I looked it up and it seems that there are other Homo sapiens sapiens, so it was never up to me after all.

[–] jaggedrobotpubes@lemmy.world 6 points 3 weeks ago

They lived at a time when there was no planet-level reason not to have kids. You don't. Swap places and the behaviors swap. This isn't because of you.

At least not statistically.

[–] rustydrd@sh.itjust.works 5 points 3 weeks ago

I do the same thing, but I regard it as carrying on the proud tradition of kings, like Charles IV and Richard III, who have done this before me.
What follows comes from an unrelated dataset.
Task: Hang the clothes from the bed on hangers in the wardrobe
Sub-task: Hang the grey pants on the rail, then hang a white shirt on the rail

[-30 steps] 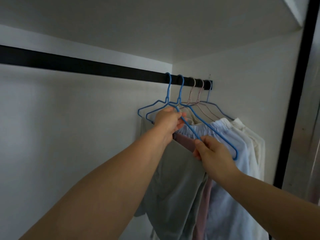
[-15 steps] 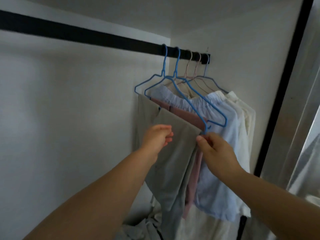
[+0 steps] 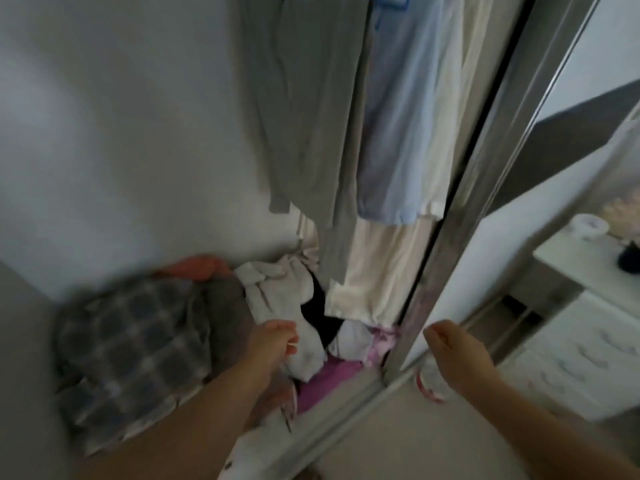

[–] Gingerlegs@lemmy.world 5 points 3 weeks ago (1 children)
load more comments (1 replies)
[–] buttfarts@lemy.lol 4 points 3 weeks ago

Thank you for your service

[–] johannesvanderwhales@lemmy.world 4 points 3 weeks ago (1 children)

They probably still have a few branches of the family tree growing.

[–] Kecessa@sh.itjust.works 6 points 3 weeks ago

I always find that funny, people only think about their branch but I'm looking at my family tree and even though my branch stops, my cousins have kids, the family lives on, so who cares about the bloodline bullshit?